**Action item**
Every line that contains "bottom" must be located and copied from the data.

________________

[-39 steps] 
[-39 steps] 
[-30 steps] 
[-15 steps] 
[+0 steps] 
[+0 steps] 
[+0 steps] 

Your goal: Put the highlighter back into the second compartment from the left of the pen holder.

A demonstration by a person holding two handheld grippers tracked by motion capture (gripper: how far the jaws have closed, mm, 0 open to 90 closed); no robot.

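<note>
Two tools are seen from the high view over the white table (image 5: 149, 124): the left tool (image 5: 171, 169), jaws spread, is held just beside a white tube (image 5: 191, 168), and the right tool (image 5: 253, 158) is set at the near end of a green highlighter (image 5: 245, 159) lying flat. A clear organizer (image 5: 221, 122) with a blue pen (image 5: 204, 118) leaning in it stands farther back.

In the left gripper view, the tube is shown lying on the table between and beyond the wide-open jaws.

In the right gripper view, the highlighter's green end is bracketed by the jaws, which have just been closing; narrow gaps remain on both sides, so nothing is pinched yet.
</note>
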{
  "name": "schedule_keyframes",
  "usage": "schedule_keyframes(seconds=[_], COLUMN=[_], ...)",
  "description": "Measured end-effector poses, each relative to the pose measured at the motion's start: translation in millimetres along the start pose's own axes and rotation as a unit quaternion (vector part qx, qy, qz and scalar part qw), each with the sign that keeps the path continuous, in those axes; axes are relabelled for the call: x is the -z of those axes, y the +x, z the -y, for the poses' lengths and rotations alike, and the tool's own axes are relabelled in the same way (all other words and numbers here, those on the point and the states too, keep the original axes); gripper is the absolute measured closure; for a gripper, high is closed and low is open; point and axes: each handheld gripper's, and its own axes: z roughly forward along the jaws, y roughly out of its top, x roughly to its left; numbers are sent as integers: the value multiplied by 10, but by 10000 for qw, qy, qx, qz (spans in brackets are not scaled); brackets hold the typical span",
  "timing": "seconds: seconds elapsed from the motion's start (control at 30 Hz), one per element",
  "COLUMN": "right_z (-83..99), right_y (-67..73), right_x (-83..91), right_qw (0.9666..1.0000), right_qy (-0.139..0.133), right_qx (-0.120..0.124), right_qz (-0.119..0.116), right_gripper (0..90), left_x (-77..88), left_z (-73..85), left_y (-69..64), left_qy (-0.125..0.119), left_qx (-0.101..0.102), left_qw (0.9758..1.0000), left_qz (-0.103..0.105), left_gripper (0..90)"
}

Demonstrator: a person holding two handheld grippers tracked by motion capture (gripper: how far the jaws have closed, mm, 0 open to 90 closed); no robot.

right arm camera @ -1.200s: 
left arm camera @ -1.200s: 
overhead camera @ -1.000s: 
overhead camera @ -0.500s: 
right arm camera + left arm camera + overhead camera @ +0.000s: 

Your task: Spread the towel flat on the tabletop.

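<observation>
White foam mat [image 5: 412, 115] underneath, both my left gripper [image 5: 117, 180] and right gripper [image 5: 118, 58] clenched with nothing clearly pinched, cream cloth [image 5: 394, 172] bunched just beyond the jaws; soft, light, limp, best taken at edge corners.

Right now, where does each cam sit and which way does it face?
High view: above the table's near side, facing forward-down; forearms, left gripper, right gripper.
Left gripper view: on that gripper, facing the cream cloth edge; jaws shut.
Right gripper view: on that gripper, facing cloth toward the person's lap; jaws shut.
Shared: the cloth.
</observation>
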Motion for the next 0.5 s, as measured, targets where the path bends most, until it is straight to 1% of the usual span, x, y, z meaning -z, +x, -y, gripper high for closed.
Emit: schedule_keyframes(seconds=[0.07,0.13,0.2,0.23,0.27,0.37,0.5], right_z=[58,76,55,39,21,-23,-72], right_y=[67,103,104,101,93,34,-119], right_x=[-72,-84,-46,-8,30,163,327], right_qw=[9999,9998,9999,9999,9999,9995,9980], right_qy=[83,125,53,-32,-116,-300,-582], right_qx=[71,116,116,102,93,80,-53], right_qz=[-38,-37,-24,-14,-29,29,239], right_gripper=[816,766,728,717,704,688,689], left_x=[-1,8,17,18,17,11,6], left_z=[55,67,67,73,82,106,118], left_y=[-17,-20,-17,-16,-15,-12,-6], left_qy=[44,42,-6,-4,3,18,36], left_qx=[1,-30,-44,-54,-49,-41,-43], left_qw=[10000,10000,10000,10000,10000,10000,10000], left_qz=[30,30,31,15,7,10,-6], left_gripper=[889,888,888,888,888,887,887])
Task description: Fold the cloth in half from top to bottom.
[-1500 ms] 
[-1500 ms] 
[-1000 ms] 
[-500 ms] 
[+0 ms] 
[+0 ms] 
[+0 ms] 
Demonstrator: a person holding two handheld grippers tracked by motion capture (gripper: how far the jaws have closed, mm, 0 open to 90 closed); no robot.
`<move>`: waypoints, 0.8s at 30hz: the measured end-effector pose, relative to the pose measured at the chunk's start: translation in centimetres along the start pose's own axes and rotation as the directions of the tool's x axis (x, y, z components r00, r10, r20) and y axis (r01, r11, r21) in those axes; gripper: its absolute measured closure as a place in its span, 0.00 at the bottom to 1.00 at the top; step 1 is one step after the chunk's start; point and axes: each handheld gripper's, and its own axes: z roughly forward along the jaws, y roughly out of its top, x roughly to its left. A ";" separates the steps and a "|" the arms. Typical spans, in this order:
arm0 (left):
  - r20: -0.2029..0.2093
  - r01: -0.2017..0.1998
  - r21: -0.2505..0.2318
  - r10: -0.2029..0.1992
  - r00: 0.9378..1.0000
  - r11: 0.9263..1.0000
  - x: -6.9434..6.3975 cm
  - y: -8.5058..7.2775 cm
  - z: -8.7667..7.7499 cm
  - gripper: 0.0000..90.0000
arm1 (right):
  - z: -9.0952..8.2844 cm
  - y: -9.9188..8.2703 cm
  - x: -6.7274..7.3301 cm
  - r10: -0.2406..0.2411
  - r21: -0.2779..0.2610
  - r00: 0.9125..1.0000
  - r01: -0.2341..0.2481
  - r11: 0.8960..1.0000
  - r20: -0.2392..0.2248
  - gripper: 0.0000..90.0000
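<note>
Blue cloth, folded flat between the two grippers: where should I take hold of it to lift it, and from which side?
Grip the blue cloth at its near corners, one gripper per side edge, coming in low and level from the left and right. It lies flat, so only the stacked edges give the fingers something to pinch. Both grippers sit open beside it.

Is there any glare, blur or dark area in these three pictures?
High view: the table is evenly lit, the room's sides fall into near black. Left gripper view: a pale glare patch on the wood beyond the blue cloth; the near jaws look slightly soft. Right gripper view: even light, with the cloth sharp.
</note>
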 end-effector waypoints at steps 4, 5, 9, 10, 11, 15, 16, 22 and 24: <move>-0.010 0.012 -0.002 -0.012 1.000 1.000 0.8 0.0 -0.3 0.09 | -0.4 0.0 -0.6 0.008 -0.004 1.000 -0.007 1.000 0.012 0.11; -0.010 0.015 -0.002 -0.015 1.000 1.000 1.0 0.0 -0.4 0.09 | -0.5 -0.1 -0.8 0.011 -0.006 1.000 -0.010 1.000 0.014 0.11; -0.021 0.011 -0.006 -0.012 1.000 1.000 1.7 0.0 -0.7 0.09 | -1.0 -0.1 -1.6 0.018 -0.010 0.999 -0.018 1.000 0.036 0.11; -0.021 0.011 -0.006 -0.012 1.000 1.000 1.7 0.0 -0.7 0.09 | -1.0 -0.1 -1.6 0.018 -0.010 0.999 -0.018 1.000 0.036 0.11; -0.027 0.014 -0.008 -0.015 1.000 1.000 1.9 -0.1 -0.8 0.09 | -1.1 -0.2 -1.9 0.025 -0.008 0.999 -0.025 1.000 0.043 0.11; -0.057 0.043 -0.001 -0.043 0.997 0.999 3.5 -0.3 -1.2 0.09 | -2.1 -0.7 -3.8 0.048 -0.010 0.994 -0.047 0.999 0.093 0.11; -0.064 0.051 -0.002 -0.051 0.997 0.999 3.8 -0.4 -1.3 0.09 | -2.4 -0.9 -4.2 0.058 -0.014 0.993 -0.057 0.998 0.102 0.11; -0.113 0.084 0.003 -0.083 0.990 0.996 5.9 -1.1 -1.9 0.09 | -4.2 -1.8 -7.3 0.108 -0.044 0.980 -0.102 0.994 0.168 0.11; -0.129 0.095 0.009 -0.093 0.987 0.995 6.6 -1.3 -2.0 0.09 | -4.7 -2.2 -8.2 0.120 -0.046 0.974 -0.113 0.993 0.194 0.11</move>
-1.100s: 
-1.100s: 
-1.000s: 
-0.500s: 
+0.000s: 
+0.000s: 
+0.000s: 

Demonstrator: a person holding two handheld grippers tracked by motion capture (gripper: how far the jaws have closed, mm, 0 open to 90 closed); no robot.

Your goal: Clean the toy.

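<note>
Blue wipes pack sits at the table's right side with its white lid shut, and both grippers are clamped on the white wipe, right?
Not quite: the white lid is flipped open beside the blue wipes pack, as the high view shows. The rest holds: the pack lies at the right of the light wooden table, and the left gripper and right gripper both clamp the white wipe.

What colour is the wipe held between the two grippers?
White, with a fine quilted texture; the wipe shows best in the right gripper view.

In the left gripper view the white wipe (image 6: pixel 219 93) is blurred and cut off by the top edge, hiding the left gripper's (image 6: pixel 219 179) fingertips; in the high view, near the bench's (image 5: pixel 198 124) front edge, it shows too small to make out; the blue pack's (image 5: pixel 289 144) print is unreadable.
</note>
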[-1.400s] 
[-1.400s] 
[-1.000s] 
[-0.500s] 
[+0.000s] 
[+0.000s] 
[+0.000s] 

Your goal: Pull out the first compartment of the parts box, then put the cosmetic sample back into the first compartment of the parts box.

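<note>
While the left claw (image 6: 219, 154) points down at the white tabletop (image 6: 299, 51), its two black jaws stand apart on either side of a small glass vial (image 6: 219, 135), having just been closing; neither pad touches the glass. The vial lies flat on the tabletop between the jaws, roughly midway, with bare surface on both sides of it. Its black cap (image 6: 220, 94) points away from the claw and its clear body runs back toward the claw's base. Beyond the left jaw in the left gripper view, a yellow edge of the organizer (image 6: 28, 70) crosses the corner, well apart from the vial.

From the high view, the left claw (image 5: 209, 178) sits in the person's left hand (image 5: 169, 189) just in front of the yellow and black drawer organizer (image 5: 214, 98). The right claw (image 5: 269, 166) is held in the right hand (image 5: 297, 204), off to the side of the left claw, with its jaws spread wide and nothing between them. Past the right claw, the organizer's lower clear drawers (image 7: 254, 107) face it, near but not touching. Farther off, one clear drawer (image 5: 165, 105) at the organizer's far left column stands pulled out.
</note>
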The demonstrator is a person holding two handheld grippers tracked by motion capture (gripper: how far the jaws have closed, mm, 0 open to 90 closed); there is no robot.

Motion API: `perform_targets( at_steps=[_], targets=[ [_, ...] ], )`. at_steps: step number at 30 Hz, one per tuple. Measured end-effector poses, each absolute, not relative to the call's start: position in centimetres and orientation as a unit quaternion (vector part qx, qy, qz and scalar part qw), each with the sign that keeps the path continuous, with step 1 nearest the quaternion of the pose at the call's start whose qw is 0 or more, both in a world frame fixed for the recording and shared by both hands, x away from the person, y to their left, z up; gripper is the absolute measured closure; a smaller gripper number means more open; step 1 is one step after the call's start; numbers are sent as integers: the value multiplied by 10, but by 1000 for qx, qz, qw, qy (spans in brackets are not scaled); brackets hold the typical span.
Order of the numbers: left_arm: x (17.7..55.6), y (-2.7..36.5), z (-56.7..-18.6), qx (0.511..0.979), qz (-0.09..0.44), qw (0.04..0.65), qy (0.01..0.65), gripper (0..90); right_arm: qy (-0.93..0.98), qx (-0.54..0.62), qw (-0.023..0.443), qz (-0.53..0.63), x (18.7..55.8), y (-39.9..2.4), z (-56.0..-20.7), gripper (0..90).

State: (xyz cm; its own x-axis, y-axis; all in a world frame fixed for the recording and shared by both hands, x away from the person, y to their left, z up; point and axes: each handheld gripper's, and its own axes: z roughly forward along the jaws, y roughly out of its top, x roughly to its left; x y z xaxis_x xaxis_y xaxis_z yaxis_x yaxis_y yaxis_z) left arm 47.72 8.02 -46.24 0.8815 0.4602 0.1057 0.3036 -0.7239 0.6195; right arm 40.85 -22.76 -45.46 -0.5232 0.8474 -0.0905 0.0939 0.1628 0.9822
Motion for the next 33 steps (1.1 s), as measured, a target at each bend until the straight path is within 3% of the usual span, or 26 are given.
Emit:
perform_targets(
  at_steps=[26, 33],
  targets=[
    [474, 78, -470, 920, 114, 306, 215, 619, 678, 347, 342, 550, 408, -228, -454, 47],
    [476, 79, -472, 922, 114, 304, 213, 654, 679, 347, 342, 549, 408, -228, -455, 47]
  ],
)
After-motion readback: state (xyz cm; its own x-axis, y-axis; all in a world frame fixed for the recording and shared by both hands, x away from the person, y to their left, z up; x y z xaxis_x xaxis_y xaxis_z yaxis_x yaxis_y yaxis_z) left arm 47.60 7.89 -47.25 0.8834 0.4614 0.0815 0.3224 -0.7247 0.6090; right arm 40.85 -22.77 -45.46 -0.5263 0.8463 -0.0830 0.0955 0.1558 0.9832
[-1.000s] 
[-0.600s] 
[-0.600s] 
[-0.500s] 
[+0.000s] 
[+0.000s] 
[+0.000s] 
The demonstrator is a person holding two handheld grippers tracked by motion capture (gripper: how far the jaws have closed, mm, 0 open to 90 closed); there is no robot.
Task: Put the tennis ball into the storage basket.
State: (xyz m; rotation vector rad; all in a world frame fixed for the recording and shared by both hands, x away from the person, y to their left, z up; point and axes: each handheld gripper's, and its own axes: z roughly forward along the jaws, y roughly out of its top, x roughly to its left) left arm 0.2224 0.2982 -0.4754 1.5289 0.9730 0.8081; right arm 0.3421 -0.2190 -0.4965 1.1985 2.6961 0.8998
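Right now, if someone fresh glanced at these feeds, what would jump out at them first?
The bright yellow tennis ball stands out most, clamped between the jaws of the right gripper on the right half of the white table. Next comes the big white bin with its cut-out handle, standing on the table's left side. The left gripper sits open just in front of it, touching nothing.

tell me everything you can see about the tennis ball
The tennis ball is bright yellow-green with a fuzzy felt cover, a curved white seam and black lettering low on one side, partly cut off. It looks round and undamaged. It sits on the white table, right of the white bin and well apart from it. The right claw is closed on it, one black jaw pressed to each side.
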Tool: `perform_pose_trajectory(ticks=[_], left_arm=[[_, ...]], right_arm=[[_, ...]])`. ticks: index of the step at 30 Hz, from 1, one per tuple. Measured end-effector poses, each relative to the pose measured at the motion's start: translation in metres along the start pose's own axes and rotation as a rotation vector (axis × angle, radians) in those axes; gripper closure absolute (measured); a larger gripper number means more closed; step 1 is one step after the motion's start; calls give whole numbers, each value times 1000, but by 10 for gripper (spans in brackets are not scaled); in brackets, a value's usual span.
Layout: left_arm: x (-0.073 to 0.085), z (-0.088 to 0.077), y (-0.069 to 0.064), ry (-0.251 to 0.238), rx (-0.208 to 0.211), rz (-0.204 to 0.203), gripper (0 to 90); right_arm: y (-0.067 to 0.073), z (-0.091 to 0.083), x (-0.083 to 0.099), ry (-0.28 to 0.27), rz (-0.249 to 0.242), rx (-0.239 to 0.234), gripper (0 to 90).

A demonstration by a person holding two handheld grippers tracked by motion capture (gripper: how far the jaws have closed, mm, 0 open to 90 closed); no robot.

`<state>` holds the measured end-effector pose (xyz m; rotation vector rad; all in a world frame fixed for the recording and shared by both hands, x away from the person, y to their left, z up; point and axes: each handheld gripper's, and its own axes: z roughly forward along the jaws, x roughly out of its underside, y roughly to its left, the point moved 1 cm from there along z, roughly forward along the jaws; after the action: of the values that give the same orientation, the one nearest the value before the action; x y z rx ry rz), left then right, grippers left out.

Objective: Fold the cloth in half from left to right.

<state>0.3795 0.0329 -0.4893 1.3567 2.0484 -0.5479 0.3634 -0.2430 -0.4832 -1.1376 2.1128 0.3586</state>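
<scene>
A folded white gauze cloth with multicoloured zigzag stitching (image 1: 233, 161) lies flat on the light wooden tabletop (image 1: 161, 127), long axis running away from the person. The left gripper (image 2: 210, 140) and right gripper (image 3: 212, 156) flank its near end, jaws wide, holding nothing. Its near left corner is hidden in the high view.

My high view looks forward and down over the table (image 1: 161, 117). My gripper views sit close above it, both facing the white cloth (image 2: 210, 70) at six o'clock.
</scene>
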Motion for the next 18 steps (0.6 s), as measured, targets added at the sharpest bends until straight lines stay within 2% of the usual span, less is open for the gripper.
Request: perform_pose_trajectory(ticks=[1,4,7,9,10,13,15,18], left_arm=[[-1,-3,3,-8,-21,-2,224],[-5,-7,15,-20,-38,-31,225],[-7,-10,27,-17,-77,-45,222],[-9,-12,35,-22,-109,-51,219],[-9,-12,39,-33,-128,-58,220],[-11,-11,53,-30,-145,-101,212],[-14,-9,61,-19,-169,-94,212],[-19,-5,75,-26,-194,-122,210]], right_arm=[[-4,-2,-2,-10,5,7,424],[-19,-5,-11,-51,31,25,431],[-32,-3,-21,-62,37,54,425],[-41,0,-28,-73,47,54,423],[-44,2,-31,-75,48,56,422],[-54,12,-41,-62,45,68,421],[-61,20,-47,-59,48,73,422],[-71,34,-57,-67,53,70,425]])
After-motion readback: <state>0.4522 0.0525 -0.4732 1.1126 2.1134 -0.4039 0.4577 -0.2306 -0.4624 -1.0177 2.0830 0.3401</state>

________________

**Answer section**
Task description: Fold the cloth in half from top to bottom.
`<move>`: waypoints, 0.8s at 30hz: the measured end-effector pose, relative to the pose measured at the chunk's start: translation in centimetres along the start pose's own axes and rotation as the directions of the tool's x axis (x, y, z components r00, r10, r20) and y axis (r01, r11, r21) in those axes; gripper: its absolute measured closure as a place in its span, 0.00 at the bottom to 1.00 at the top; step 1 is one step after the chunk's start; point and axes: each handheld gripper's, and its own axes: z roughly forward along the jaws, y roughly out of its top, x roughly to its left. A ";" separates the steps and a "|" the arms. Typical spans, in this order:

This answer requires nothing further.